WORK ORDER: When a line in the data below includes "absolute", pick it out and copy it.

*** Opening EXTRACTED DATA ***

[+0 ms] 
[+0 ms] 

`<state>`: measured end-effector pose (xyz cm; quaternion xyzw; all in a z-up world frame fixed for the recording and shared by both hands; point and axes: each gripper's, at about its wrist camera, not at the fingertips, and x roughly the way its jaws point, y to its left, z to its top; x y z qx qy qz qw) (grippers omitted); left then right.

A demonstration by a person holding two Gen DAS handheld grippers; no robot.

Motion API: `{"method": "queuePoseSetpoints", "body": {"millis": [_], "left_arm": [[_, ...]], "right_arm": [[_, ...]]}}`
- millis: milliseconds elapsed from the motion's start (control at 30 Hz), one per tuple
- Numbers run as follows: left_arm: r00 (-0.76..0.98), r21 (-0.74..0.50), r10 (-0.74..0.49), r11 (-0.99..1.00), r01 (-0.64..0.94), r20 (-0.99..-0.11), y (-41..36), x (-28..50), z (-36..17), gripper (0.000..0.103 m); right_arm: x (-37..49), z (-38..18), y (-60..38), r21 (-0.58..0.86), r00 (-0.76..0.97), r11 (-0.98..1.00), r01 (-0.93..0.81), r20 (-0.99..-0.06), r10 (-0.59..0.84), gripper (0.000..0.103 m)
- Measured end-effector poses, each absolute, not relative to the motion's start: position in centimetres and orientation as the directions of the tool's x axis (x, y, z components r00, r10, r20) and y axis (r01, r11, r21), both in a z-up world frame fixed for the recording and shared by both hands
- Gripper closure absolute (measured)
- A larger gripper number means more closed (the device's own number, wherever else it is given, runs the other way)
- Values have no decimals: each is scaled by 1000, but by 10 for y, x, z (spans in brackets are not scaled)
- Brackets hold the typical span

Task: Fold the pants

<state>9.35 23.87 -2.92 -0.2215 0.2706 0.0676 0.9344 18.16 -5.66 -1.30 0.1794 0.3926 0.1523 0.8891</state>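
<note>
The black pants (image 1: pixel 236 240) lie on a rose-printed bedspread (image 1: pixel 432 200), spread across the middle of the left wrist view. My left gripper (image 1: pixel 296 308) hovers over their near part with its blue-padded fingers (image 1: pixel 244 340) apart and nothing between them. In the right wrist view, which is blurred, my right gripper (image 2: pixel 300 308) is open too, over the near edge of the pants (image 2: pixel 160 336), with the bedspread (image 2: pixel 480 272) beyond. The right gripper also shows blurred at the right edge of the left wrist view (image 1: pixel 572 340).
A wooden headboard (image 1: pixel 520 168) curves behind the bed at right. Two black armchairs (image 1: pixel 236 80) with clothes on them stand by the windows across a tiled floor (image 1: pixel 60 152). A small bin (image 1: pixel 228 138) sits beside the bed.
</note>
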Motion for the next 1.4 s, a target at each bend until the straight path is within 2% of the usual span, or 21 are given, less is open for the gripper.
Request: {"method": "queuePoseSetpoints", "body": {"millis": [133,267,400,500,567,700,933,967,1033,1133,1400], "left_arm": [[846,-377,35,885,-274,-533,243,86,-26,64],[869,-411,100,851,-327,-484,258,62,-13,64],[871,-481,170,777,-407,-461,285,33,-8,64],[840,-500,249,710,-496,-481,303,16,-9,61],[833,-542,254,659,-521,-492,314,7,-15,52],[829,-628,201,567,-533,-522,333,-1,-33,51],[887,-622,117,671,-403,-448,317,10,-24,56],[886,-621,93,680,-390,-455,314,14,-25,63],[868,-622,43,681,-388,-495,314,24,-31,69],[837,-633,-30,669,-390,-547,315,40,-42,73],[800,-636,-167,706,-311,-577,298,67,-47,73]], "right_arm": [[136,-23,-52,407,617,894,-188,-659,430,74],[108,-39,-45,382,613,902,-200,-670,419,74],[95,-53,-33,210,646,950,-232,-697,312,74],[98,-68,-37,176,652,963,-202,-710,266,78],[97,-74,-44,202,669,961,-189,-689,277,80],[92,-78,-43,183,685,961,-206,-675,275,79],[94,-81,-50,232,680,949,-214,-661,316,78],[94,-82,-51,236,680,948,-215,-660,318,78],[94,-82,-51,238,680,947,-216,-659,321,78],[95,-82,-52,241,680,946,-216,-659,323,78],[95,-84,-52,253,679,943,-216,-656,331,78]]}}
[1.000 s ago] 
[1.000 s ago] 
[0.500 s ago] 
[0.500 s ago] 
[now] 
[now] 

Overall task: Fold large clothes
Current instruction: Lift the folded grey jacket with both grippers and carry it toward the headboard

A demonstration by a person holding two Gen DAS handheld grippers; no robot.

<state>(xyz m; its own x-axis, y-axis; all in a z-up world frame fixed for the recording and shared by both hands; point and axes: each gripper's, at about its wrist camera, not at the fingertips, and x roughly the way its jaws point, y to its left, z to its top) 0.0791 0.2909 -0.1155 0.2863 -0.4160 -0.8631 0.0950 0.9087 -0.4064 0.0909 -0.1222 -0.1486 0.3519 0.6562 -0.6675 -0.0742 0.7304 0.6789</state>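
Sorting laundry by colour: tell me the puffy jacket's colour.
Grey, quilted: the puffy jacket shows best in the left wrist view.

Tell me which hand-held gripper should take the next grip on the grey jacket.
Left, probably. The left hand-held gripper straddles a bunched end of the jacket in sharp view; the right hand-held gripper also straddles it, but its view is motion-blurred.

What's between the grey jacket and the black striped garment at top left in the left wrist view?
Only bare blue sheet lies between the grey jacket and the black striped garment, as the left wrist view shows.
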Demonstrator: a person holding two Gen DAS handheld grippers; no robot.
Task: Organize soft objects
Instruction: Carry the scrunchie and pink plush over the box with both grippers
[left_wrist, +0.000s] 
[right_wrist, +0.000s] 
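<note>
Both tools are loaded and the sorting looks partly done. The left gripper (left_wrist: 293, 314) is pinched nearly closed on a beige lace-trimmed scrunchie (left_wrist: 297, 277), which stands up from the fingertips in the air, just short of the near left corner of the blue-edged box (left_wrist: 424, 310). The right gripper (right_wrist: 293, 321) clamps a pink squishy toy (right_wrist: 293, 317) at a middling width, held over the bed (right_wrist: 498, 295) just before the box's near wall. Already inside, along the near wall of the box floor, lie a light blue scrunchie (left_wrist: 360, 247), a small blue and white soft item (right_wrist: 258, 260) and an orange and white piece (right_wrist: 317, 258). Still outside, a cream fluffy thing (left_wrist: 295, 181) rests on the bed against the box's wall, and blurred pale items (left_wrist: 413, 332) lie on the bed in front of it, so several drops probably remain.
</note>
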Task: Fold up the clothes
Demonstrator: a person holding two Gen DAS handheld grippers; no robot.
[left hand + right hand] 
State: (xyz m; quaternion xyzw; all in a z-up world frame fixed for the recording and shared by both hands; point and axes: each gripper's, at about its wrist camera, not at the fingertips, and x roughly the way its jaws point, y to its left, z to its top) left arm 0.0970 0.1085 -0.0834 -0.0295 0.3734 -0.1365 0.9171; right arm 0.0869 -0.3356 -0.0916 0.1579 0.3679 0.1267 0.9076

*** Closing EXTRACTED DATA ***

RESPONSE TO THE TASK:
- Measured end-effector poses, each absolute, not relative to the motion's start: position in centimetres and orientation as the directions of the tool's x axis (x, y, z components r00, r10, r20) and y axis (r01, r11, r21), both in a z-up world frame fixed for the recording and shared by both hands
- Gripper closure absolute (measured)

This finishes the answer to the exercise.